Les dérapages concernant le sempiternel machisme de la Silicon Valley n’ont pas manqué ces dernières années, comme le rappelle la journaliste de Newsweek : il y avait ces « entretiens gang-bang« cités par le dirigeant Van Horn, « un recrutement conçu pour attirer les filles les plus chaudes sur le campus », ou ces photos d’étudiantes en bikini envoyées au PDG pour retenir leur attention. La finesse du PDG de la start-up Kanteron, il y un an, n’avait pas non plus manqué à l’appel, comme en témoigne ce tweet : « Cet événement est supposé être pour les entrepreneurs, mais ces talons hauts… WTF ? #cerveaunonnécessaire »
Event supposed to be for entrepreneurs, VCs, but these heels (I’ve seen several like this)… WTF? #brainsnotrequired pic.twitter.com/Z1vBKxlLzo
— Jorge Cortell (@jorgecortell) 22 Octobre 2013
// Des exemples trop rares de femmes puissantes
Et pourtant, des femmes importantes, au cœur de la Silicon Valley, il y en a. Newsweek cite les exemples de Meg Whitman (eBay), Sheryl Sandberg (Facebook) ou Marissa Meyer (Yahoo!). Mais les autres ? Elles sont invisibles. En 2013, selon Le Monde, la catégorie « développeurs » accordait un cinquième des postes seulement à des femmes, tandis que les employés masculins représentaient 75 % des métiers technologiques.

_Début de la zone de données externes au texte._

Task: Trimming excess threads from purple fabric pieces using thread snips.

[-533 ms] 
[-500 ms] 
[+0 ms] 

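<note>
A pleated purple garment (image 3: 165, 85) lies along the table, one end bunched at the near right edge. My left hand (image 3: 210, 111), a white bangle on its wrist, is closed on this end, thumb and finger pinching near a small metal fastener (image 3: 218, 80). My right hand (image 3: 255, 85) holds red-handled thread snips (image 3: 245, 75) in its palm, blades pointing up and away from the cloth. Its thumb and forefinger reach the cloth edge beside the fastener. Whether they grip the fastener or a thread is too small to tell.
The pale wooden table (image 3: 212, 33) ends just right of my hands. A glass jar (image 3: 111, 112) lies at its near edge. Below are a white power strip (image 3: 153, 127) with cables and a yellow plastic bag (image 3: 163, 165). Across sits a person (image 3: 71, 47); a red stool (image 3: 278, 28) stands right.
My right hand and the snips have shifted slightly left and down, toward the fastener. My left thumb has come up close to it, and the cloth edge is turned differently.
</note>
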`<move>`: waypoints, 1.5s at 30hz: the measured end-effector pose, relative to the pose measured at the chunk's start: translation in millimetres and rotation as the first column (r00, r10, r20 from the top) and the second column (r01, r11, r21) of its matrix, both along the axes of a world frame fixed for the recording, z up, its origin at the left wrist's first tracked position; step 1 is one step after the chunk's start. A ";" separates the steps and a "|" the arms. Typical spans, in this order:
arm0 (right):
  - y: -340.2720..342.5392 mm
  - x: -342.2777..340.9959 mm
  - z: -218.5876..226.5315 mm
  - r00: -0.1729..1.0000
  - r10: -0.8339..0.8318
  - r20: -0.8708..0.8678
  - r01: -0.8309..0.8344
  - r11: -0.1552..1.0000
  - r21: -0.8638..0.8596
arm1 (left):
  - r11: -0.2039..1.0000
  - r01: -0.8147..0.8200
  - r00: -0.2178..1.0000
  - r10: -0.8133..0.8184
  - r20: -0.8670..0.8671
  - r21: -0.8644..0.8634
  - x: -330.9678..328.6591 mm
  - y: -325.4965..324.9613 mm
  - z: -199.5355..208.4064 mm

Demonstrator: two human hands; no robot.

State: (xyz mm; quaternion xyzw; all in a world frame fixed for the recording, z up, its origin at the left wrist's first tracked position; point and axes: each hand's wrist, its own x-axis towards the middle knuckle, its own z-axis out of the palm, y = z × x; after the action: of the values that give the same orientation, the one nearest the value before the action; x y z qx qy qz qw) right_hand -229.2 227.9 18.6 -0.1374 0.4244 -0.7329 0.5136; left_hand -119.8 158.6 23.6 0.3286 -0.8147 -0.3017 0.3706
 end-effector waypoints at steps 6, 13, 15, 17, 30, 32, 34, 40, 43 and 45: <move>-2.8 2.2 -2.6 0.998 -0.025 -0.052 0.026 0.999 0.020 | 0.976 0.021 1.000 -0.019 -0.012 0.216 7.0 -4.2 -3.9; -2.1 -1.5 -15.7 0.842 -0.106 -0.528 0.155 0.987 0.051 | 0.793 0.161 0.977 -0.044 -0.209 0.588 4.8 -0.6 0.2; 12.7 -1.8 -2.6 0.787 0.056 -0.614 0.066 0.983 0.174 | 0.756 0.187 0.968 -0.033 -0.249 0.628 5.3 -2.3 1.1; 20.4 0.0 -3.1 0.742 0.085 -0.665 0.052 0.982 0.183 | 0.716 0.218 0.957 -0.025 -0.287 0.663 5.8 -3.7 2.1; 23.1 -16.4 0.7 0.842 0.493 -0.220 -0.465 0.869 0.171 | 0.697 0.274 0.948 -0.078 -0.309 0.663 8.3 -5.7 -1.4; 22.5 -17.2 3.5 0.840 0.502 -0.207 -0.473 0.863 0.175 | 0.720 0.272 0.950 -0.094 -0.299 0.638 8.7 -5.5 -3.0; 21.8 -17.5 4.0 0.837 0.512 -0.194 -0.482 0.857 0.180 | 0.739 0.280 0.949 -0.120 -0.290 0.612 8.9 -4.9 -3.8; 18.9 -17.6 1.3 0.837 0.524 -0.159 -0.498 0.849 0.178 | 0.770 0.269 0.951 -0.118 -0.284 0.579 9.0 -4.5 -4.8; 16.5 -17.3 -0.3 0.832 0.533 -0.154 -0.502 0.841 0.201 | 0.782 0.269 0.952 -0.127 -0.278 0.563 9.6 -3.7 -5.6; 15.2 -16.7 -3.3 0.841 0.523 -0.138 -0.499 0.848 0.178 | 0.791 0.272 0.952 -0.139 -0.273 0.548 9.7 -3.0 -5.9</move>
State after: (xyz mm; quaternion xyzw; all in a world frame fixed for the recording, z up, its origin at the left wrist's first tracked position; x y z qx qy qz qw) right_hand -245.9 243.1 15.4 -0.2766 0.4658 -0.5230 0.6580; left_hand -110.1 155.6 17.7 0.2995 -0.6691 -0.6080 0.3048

La journaliste compare également la culture de la Silicon Valley au film Le Loup de Wall Street et à cette ambiance déjà présente dans les années 1980 et 1990 :
« Simplement, Wall Street aujourd’hui semble être mieux dompté – grâce à plusieurs procès […] – dans la Silicon Valley, en revanche, la misogynie continue sans relâche. »
Alors, les femmes de la Silicon Valley semblent fonder leur propre camp, indépendamment des réussites masculines, et quitte à appuyer sur une fracture du genre déjà existante. Des tweets de soutien à l’article de Newsweek ont déjà été postés. Mais ils côtoient un fil d’actualité également bien véhément à l’encontre de l’hebdomadaire. Megan Quinn, une personnalité influente du business de San Francisco, et Kal of the Rathi, joueuse et développeuse, ont ainsi tweeté :
Go home @Newsweek you’re drunk/desperate/inappropriate/offensive RT @jimpoco: This week’s cover. pic.twitter.com/KEq5hAZal5
— megan quinn (@msquinn) 28 Janvier 2015
« Rentre chez toi, Newsweek, tu es ivre/désespéré/à côté de la plaque/offensant. »
. @caseyjohnston a constant source of failure to see the actual problem by being part of the problem. @Newsweek you are the enemy.
— Kal Of The Rathi (@KalOfTheRathi) 28 Janvier 2015
« Une source permanente d’échecs pour voir les véritables problèmes, en devenant vous-même une partie du problème. Newsweek, vous êtes l’ennemi. » Sans le soutien unanime des business-women qui sortent du lot dans la Silicon Valley, cette conjoncture sexiste restera sûrement inchangée.